Work to complete
The reply should hold only the lines below beginning at the one with "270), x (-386" and ending at the one with "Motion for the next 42", copied exactly, with every picture left out.

Data records
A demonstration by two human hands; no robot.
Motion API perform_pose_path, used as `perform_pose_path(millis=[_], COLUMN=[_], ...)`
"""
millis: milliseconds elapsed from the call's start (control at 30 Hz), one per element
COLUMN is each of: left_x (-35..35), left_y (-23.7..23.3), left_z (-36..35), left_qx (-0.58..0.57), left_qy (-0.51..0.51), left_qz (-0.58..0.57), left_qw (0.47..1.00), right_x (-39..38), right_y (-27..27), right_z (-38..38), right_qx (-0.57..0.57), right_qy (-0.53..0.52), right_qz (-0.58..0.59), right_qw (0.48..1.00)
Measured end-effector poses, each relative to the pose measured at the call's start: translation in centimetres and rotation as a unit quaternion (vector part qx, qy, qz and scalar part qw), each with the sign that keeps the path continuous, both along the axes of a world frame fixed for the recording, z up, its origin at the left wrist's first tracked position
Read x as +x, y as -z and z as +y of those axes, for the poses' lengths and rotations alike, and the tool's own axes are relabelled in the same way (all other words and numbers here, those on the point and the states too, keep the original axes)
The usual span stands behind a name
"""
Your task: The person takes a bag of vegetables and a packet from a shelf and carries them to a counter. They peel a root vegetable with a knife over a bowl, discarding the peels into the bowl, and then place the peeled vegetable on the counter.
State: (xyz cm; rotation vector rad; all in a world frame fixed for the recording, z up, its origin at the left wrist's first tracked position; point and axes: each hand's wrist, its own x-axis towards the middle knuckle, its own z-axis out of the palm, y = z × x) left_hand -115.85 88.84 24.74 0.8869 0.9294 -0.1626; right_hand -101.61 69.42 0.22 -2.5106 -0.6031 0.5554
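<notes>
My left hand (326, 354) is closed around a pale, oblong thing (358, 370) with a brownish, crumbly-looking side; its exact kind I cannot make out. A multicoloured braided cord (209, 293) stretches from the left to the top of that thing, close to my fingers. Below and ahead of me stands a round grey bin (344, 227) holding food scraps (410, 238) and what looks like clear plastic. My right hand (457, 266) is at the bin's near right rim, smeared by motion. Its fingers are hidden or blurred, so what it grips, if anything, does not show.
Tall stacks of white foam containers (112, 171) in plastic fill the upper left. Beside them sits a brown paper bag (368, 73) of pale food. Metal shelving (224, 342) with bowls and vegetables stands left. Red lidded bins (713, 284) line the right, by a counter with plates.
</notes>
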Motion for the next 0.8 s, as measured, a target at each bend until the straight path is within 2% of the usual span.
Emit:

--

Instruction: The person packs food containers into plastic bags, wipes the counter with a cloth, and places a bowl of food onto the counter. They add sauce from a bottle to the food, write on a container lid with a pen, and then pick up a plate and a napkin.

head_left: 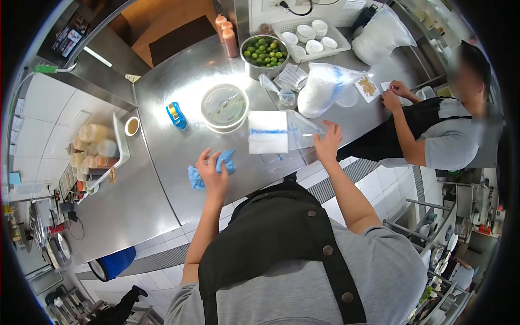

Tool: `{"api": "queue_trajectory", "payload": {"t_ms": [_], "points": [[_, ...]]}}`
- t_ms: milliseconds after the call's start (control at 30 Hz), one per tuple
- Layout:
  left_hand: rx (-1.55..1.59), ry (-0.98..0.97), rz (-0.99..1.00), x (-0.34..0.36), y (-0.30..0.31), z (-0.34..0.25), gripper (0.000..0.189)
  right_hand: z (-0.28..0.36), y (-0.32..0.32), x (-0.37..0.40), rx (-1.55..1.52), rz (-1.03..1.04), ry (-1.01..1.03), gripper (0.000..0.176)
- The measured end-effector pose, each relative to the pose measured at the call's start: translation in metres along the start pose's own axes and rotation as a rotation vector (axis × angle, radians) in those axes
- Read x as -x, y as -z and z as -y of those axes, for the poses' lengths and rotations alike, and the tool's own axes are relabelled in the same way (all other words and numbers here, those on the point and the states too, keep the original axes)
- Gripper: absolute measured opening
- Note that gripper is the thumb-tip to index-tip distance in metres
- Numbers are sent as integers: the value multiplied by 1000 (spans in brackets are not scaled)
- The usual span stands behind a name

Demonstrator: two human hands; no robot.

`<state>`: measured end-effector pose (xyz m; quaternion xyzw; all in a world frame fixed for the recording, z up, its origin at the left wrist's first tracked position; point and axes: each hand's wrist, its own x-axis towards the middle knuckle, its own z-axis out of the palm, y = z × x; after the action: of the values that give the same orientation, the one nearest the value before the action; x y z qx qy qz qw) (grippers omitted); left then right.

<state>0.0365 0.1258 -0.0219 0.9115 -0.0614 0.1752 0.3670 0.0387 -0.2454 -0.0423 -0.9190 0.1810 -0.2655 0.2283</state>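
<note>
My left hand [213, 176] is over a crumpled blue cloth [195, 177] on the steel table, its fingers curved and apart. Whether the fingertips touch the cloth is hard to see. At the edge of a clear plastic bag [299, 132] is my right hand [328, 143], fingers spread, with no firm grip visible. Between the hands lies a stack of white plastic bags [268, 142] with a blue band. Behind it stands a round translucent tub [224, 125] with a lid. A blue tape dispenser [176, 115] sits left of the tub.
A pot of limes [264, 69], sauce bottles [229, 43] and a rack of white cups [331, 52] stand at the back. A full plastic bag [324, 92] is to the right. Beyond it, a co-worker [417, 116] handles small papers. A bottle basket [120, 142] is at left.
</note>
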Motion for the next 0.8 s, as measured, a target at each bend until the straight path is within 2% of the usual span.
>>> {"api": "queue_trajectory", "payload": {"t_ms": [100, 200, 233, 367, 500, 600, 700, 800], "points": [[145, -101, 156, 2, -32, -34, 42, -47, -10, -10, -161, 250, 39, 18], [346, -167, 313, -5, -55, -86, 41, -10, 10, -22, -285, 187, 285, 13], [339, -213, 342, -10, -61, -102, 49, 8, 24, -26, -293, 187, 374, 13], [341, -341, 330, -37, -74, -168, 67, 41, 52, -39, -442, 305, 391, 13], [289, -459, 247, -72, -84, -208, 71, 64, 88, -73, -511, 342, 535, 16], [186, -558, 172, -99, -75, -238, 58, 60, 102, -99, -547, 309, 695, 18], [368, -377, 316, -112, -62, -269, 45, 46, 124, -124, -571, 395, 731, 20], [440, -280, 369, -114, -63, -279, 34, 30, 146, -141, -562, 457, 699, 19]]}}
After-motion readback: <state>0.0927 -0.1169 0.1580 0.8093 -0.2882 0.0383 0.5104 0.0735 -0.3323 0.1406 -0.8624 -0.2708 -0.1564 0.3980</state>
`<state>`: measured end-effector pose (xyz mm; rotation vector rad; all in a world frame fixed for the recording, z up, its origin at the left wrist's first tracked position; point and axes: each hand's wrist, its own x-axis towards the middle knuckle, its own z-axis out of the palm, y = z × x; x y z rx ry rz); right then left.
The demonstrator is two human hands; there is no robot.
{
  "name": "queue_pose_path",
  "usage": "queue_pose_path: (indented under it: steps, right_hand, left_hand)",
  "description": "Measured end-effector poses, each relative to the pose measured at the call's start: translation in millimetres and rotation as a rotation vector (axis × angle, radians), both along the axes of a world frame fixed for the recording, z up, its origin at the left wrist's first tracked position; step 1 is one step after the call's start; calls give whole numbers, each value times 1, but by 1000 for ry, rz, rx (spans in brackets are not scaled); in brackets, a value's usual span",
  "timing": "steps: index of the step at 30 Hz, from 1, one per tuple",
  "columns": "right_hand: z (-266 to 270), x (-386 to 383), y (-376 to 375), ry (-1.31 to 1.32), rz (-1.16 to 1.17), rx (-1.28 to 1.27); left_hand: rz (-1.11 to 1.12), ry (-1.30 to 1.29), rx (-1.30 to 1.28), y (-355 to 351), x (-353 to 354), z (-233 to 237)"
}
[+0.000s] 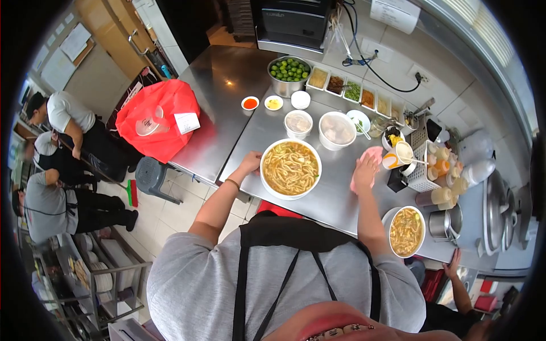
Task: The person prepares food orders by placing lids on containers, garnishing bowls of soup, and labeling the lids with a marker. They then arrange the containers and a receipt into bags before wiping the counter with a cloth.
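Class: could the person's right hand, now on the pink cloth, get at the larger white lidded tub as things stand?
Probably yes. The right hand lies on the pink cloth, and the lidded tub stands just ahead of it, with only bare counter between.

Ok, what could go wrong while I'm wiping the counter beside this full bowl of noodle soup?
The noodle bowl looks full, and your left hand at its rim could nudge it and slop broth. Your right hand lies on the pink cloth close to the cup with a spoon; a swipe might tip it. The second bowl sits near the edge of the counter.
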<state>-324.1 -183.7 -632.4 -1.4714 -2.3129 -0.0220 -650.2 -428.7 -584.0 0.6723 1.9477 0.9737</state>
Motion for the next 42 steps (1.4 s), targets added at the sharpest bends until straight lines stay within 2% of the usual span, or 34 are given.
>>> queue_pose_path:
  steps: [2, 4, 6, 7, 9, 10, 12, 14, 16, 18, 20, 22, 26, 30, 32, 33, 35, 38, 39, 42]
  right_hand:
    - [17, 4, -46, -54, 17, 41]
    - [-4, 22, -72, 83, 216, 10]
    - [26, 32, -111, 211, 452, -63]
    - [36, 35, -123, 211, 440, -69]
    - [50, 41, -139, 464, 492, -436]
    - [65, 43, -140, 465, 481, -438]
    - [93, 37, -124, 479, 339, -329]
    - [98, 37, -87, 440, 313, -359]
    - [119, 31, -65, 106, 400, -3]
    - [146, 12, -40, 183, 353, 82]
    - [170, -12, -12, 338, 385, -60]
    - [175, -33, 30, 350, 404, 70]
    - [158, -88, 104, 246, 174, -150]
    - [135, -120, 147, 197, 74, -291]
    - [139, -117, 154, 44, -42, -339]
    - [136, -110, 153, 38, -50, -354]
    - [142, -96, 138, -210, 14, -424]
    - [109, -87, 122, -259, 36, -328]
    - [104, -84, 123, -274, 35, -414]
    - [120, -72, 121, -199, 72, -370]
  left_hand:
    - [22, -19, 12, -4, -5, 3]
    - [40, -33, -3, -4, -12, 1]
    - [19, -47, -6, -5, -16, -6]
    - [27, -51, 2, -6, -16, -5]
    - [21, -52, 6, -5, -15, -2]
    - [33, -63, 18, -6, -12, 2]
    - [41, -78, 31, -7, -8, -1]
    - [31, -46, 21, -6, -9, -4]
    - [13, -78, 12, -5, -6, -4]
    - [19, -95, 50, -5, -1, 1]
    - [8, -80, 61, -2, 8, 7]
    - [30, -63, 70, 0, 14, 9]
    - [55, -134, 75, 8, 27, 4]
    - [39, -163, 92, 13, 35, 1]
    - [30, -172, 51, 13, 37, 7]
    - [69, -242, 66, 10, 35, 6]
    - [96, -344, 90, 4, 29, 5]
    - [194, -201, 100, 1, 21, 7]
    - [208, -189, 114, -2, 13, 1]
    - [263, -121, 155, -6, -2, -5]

Output
  "columns": "right_hand: z (-266 to 270), x (-386 to 383), y (-376 to 375), ry (-1.31 to 1.32), rz (-1.16 to 1.17), rx (-1.28 to 1.27); left_hand: rz (-1.11 to 1.12), ry (-1.30 to 1.29), rx (-1.30 to 1.28), y (-355 to 351), x (-353 to 354), z (-233 to 237)"
}
[+0.000s] 
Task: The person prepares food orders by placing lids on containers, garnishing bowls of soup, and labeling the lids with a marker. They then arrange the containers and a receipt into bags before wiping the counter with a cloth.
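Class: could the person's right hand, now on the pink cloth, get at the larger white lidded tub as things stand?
Probably yes. The right hand lies on the pink cloth, and the lidded tub stands just ahead of it, with only bare counter between.

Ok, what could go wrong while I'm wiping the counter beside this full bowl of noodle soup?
The noodle bowl looks full, and your left hand at its rim could nudge it and slop broth. Your right hand lies on the pink cloth close to the cup with a spoon; a swipe might tip it. The second bowl sits near the edge of the counter.
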<state>-324.1 -183.7 -632.4 -1.4714 -2.3129 -0.0220 -650.2 -428.7 -584.0 0.6723 1.9477 0.9737</state>
Motion for the next 42 steps (1.4 s), targets added at the sharpest bends until straight lines stay within 2% of the usual span, or 34 are given.

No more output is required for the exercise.